Background: Severe aortic stenosis (AS) is associated with left ventricular (LV) remodelling, likely causing alterations in coronary blood flow and microvascular resistance.

Aims: We aimed to evaluate changes in absolute coronary flow and microvascular resistance in patients with AS undergoing transcatheter aortic valve implantation (TAVI).

Methods: Consecutive patients with AS undergoing TAVI with non-obstructive coronary artery disease in the left anterior descending artery (LAD) were included.

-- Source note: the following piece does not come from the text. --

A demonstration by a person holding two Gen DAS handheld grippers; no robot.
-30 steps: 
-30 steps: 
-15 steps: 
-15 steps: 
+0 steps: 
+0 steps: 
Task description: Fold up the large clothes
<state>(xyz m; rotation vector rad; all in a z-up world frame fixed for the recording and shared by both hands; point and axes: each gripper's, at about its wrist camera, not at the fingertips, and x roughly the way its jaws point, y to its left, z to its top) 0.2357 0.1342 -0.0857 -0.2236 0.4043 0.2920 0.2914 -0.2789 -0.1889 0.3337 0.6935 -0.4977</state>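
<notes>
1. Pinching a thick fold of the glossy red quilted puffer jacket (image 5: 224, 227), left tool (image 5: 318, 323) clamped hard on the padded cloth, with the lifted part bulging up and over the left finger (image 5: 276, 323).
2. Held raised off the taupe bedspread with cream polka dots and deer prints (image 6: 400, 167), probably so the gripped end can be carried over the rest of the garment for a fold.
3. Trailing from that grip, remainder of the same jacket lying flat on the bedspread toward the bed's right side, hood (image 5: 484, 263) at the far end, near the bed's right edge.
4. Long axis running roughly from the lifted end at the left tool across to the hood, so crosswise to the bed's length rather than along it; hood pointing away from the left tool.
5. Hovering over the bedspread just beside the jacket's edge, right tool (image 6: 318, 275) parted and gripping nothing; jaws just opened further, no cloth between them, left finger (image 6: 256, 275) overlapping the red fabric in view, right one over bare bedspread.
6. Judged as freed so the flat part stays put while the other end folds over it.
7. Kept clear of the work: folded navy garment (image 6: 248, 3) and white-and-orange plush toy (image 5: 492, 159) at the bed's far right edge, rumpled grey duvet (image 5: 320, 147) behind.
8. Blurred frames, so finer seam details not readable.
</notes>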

Absolute coronary flow (Q) and microvascular resistance (Rμ) were measured in the LAD using continuous intracoronary thermodilution at rest and during hyperaemia before and after TAVI, and at 6-month follow-up. Total myocardial mass and LAD-specific mass were quantified by echocardiography and cardiac computed tomography. Regional myocardial perfusion (QN) was calculated by dividing absolute flow by the subtended myocardial mass.

Results: In 51 patients, Q and R were measured at rest and during hyperaemia before and after TAVI; in 20 (39%) patients, measurements were also obtained 6 months after TAVI. No changes occurred in resting and hyperaemic flow and resistance before and after TAVI nor after 6 months. However, at 6-month follow-up, a notable reverse LV remodelling resulted in a significant increase in hyperaemic perfusion (QN,hyper: 0.86 [interquartile range {IQR} 0.691.06] vs 1.20 [IQR 0.99-1.32] mL/min/g; p=0.008; pre-TAVI and follow-up, respectively) but not in resting perfusion (QN,rest: 0.34 [IQR 0.30-0.48] vs 0.47 [IQR 0.36-0.67] mL/min/g; p=0.06).

Conclusions: Immediately after TAVI, no changes occurred in absolute coronary flow or coronary flow reserve. Over time, the remodelling of the left ventricle is associated with increased hyperaemic perfusion.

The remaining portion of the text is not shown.